Your not good at programming - that's fine though because no one is good at programming. Humans are terrible at programming. But it's not our fault. We are expected to execute code in our heads while we write it, and expect that we will be able to do this perfectly without a perfect model of the machine running in our brains. So instead we splat some text into a file and then run it through our compiler/interpreter, watch it explode and then try to figure out why exploded. In the process we improve our understanding of the machine so we can write larger chunks of text before it explodes again. Once we finally get it to not explode we then expect someone else to be able to read that gibberish and understand it perfectly. They don't of course, and therein lies the first big mistake new developers make: rewriting code because they don't understand it.
The best advice I can give here is to try to avoid reading code. If you think the code is wrong, write another much simpler bit of code that will prove you correct. Isolate the code you think is wrong into a large list of possible inputs and the corresponding correct outputs. Then get that small program to brute force execute that list. People call these tests.
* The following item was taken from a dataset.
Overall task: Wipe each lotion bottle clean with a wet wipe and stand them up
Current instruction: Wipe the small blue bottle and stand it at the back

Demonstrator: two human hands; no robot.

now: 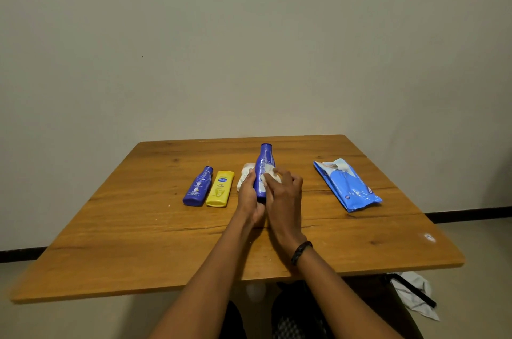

I don't think it matters too much if you integrate these tests into your automated deployment process or not - that has pros and cons that will take good judgement and experience to decide - but at least do it for yourself. Your tests might not always be right, but they will be more right than you trying to execute the code in your head as you read it.
Second, search for evidence that the code is wrong. If the code being wrong would result in customers calling the company help line, go and talk to a help line agent and ask if they get calls about this. You might get an answer like: "yea, but it only happens once a month and it's really easy to fix". Then you reevaluate if you want to risk breaking it in a worse way to fix the thing that isn't that bad. It's really hard to predict if other bits of code rely on the bug to function correctly. Imagine an incorrect spelling of a status code being relied on for summing in a financial report in a completely separate system invisible to you. Fix the spelling, break the report, you won't even know it's broken.
Once a system is running doing important things, changing it is often like changing the engine on a jet while it's flying. You want to add a new mandatory parameter to an API but you know not all your clients have been updated to send it. So you tentatively deploy the parameter as optional. Life happens and before you know it most of the parameters in your API are optional, and there are tons of hacks to handle when clients don't send those supposed required parameters. Even seemingly simple changes can end up in multi staged migrations. Multi staged migrations tend to not be finished and this leaves a real mess. Try to break it up into small enough migrations that can be completed before your attention gets diverted elsewhere.
Big system rewrites are just massive multi staged migrations with tons of interlocking stages, begging to get into a tangled mess. Writing the new system is by far the easiest part of the process. Never underestimate the ability of a hard "switch over" - if even possible - to cause chaos and carnage. Big system rewrites will almost always have a Frankenstein phase where old and new systems are duct taped together like opposing ends of a magnet, waiting to fly apart on the drop of a pin. The old system is being rewritten because it's unstable and buggy, but the Frankenstein of the two systems is only as stable as the most unstable part of it. How will your data scientists combine data produced from the old with data produced from the new? Will you freeze new features while the migration is happening? Break the rewrite down into many tiny rewrites and be prepared for it to take a long time.
There is a reason why they are still around.
Unlike a builder, you can fit as many tools in your toolkit as you can remember you have. Object Orientation is a tool, not a hammer in a world made entirely of nails. ORM's are not always the best way to get at your data. Sometimes a regular function can stand alone in the world and still be of use. You might not need continuous integration for everything. Microsoft SQL Server is a fine database. PHP is not the devil. Expand your toolkit and keep an open mind. Getting HTML to look consistent in popular email clients requires you to give up hope of keeping your heart pure.
In Star Trek they did not type characters into a text file as a means of getting computers to do what they wanted them to do. "I canne push to the repo capt'n!". There is a massive gulf between how non programmers experience software vs the experience of creating that software. What does creating software even mean? What can it mean? Will we one day write all the software we will ever need, and transition to writing configuration files instead? Is a Python script not just an elaborate configuration file for the Python interpreter? Is a compiled binary not just an elaborate configuration file for a CPU? Will our starships run on SaaS? What are computers even good for, and why do we want them? Why do you want them?